The Prince of Wales comes in. Ernest is a great snob. He thinks, oh, this is wonderful. I've been
taken up by British society. I'll let my wife have this affair because it's good for us both.
And the result is that Edward is paying money, which gives Wallace this security.
And she's convinced that as soon as he's king, as soon as George of the Fifth dies,
she'll be dumped.
She was right historically.
That's what happened to mistresses in history.
But the difference was that actually this prince, when he became king, needed her desperately.
So I think I see it as a slippery slope.
She entertained the prince.
He thought it was wonderful and she was reading newspapers and explaining the world scene.
Everyone in the court thought, who is this awful woman?
That woman, that's how the phrase started.
She's obviously just after money.
And they didn't realize that actually it was Edward, who was more in need of her than she was of him.
I mean, she was in need of him, but she didn't think her whole life would be dependent on him.
Where did that woman come from?
Had she always been outgoing and flirty and all of those things?
I love it that you've absolutely understood her.
I went to her school.
It was a sort of finishing school in Maryland called Oldfields.
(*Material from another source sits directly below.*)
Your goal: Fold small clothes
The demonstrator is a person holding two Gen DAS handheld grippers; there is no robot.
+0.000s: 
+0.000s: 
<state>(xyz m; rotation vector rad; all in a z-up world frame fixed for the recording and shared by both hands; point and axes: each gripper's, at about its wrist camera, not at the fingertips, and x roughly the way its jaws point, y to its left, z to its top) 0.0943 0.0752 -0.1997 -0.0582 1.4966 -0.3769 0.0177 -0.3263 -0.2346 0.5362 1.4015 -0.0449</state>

Well, we're very proud of her there.
She's the people who bagged a prince.
They think it's wonderful.
But they told me stories of how she behaved as a schoolgirl
and how she flirted.
She always needed a man to confirm her.
femininity, her success. One day, she jumped from a terrace to meet a boy and a car waiting for her,
and she chose the restaurant, really expensive restaurant, and he couldn't afford it, and he had to
send his father the next day to pay the bill. They told me how she was always a girl who needed
to make an entrance into a room. So although she didn't have much money, she'd cut out
magazine articles and go to a dressmaker and have the dressmaker make the outfit. So from a child,
she was a girl who pushed boundaries, who really other parents were terrified that their
daughters might be friendly with. She was that sort of girl. So when she came to England,
there was said to be this dossier, the China dossier, that Queen Mary, Edward's mother and Prime
Minister Baldwin had compiled, which was meant to have details of all the sexual shenanigans
she'd got up to when she'd been in the Far East. I've searched for the dossier.
I don't think it existed. Just about to say, does it exist? I promise you, I have looked. But
you see, that's part of the fear. Cast your mind back to the 1920s when a well-brought-up
British girl of the aristocracy would not be taught about sex.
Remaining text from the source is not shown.